I am trying to get Azure AD Authentication working against my Azure SQL Database.
- I created a PaaS database and it's associated PaaS Sql Server.
- I assigned MY Azure AD account as "Active Directory admin" of the "PaaS Sql Server".
Next, I logged in to SSMS using MY domain account to create the user:
CREATE USER [[email protected]] FROM EXTERNAL PROVIDER;
GO
sp_addrolemember db_datareader, [[email protected]];
GO
sp_addrolemember
db_datawriter, [[email protected]];
GO
When I attempt to login with the [email protected] account , I get back:
Login failed for user 'NT AUTHORITY\ANONYMOUS LOGON'. (.Net SqlClient Data Provider)

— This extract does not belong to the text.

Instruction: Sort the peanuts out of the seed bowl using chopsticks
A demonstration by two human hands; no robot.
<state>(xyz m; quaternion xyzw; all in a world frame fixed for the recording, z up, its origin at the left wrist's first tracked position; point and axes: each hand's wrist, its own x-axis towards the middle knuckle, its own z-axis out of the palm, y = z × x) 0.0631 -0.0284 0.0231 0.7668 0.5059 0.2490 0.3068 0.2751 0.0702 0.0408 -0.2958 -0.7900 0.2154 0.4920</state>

Server Name: zzzzz.database.windows.net
Error Number: 18456
Severity: 14
State: 1
Line Number: 65536
What am I missing ?
Weird observation, if I intentionally use the wrong password I get back this error: AADSTS70002: Error validating credentials. AADSTS50126: Invalid username or password, that tells the AD is somehow working, but something is broken in the overall process.
Another weird observation: If I add a valid AD account, it succeeds
CREATE USER [[email protected]] FROM EXTERNAL PROVIDER;
If I generate a bad AD account
CREATE USER [[email protected]] FROM EXTERNAL PROVIDER;
I get back:
Principal '[email protected]' could not be found or this principal type is not supported.